Six years ago the Chinese government seized Panchen Lama, Tibet's second-ranking religious figure and placed him into detention. China has since proclaimed another boy to be the real Panchen Lama.
This reminds me of a cause that I am passionate about... the patenting of Life. After seeing Vandana Shiva (check her out! at http://www.navdanya.org/) speak at my college, I became more aware of how corporations such as Monsanto have the audacity to patent the DNA of life itself within seeds. Within the past month, Glaxo-Smith-Klein bought the rights to the Human Genome. I don't yet understand why they need the intellectual property rights to such a worldwide. The conspiracy theorist within me thinks the worst, but I am maintaining a positive outlook.
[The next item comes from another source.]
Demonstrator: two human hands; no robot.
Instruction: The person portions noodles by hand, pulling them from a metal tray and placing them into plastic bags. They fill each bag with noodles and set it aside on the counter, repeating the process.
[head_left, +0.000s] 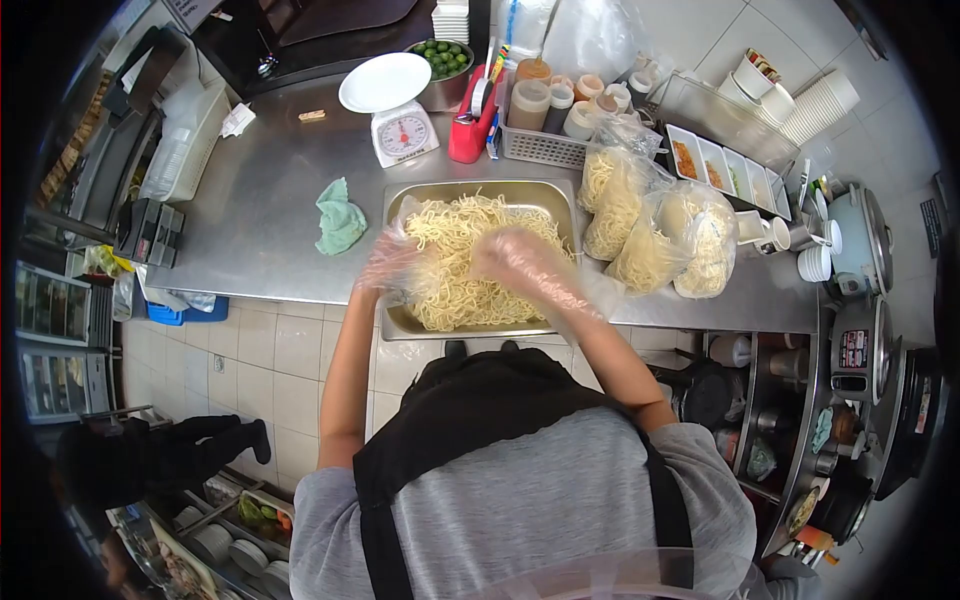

I also feel, concerning the original question of attachment, that more and more people are realizing that STUFF and THINGS do not make you happy in the end. This is not an easy lesson to learn, but I feel that there is a great opportunity for those who are beginning to understand how to give their things to others freely (because is feels so good!). By sharing with others and expressing the way it makes you feel, it encourages them to share as well!
What a beautiful system.
Peace and Blessings,
Kacki
Maybe if you stand in your nearest cemetery and contemplate your question ? none of the inhabitants have any of their earthly attachments ! 'you cant take it with you is a saying usually referring to money but it refers to all the material things of this world. From a Shamanistic point of view life is a series of little deaths teaching us (or at least giving us the opportunity to learn) to prepare for the big one, these little deaths are experienced as endings and partings and we either accept and learn and grow or resist and learn and leave the growth for another day or another lifetime, I look at death and see all that I am surrounded by as being left behind and so i invite that knowing into my Now which allows me to be blissfully unattached to anything and everything, this does not mean that I do not use and enjoy what comes and goes in my life, no matter how close any of this gets to me I know we it is only time shared and not ownership or permanent. If this involves picking up the pieces and starting over again so be it and I am equally unattached to the new illusion.